Grenfell Tower fire victims burned inside building were dead or unconscious before flames reached them

THE Grenfell Tower fire victims who burned inside the building were dead or unconscious before flames reached them, an inquiry has found.

A harrowing report into the 2017 tragedy revealed further details on the victims’ cause of death.

An inquiry has found Grenfell victims burned inside the tower were dead before flames reached them

PAAll of the tragic 72 victims of Grenfell[/caption]

The report found that all of the victims burned by the fire were dead or unconscious due to “inhalation of asphyxiant gases”, primarily carbon monoxide.

The disaster also claimed five other victims, including three who jumped from the tower, stillborn baby Logan Gomes, and 74-year-old Maria del Pilar Burton, who died in January 2018.

Chairman Sir Martin Moore-Bick said expert evidence suggested it was possible for residents to descend the tower’s stairs “without danger of collapse” by 1.49am.

After that it was still possible but “more hazardous due to the dense smoke and absence of visibility”.

The report said: “In light of Professor David Purser’s evidence, we think it likely that those who died in the tower after having left their flats inhaled most of the carbon monoxide that killed them while they were descending the stairs.

“Those who did not survive the journey down the stairs had inhaled a significant amount of asphyxiant gases while in their flats and before entering the stairs.”

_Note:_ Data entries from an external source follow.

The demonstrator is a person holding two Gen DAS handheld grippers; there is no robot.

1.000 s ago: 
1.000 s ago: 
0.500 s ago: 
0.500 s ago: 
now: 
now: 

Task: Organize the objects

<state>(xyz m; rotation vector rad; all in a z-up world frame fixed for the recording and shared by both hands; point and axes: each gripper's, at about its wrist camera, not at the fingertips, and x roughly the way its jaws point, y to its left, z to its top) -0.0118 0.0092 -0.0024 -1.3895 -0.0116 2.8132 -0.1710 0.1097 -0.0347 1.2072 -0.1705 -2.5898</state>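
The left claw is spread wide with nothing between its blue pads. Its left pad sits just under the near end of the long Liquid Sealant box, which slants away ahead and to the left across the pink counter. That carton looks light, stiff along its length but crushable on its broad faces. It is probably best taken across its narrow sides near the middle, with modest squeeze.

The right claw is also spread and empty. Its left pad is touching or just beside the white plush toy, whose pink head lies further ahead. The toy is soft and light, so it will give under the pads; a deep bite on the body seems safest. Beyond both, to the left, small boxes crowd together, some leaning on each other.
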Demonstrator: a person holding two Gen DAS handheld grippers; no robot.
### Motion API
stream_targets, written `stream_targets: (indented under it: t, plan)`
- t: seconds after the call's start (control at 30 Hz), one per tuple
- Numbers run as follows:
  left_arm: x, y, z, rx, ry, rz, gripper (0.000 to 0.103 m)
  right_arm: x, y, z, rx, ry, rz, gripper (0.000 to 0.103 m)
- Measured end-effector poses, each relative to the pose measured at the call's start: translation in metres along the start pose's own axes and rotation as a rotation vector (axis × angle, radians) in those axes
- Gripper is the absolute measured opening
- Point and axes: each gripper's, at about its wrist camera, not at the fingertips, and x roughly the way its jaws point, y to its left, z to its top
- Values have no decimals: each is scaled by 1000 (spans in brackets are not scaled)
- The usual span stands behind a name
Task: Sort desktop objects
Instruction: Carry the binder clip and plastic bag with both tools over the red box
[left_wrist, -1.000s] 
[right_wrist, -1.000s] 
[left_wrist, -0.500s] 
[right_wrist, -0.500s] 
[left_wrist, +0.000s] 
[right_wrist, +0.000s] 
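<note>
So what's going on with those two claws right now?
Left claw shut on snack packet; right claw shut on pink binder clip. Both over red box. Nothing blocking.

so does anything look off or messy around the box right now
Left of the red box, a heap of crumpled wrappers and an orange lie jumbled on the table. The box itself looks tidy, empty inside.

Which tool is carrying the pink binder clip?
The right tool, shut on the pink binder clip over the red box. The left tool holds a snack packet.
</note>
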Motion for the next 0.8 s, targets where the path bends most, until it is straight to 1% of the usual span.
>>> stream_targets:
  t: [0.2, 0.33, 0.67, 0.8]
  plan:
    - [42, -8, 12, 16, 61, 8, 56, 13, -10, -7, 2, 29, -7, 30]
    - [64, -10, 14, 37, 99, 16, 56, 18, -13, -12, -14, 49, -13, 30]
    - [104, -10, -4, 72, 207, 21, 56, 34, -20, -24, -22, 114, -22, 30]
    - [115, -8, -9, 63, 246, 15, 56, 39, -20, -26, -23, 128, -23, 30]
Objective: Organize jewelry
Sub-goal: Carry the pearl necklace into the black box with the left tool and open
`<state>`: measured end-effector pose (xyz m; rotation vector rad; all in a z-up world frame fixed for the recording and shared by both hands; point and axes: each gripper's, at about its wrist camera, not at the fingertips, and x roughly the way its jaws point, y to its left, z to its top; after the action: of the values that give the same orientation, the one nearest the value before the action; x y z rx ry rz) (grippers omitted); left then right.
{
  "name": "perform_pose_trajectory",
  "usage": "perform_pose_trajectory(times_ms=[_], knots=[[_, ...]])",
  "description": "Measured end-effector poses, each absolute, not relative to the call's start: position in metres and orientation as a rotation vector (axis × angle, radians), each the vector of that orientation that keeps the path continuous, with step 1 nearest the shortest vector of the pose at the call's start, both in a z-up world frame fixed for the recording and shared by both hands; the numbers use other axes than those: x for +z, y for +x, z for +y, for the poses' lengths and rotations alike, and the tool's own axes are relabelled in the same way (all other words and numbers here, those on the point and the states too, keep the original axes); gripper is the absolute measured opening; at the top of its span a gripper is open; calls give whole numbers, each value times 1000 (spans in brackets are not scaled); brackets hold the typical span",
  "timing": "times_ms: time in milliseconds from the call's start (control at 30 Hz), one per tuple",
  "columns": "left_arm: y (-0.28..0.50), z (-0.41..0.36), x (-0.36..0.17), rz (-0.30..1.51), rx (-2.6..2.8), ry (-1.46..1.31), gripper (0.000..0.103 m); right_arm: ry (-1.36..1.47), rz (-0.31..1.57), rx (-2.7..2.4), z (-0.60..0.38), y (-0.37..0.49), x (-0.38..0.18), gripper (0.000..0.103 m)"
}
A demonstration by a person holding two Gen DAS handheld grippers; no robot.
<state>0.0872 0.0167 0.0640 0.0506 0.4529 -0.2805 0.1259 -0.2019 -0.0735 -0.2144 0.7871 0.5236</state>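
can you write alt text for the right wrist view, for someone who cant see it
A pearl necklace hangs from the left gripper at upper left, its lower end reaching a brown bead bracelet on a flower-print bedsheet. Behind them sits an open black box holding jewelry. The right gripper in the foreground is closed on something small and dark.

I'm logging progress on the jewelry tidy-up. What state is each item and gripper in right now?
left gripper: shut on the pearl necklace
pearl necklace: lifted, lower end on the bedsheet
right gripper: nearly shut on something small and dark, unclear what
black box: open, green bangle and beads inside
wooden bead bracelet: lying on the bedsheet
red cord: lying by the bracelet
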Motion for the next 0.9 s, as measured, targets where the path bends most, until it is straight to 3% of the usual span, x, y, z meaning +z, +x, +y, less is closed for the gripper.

The report added that the “key distinction” between those who survived and those who died is that “those who survived left before the fire spread to the outside of their flats or the rooms in which they were sheltering”.

It concluded that “all the deceased were comatose, and in most cases dead, before they were exposed to significant heat”.

“The severe burning of bodies was likely to have occurred in all cases sometime after death when the fire entered the flats and consumed the combustible contents,” the report added.

It was also found the tragedy could have been stopped 26 years before the inferno.

Successive governments ignored warnings about the building’s flammable cladding for decades, the reports said.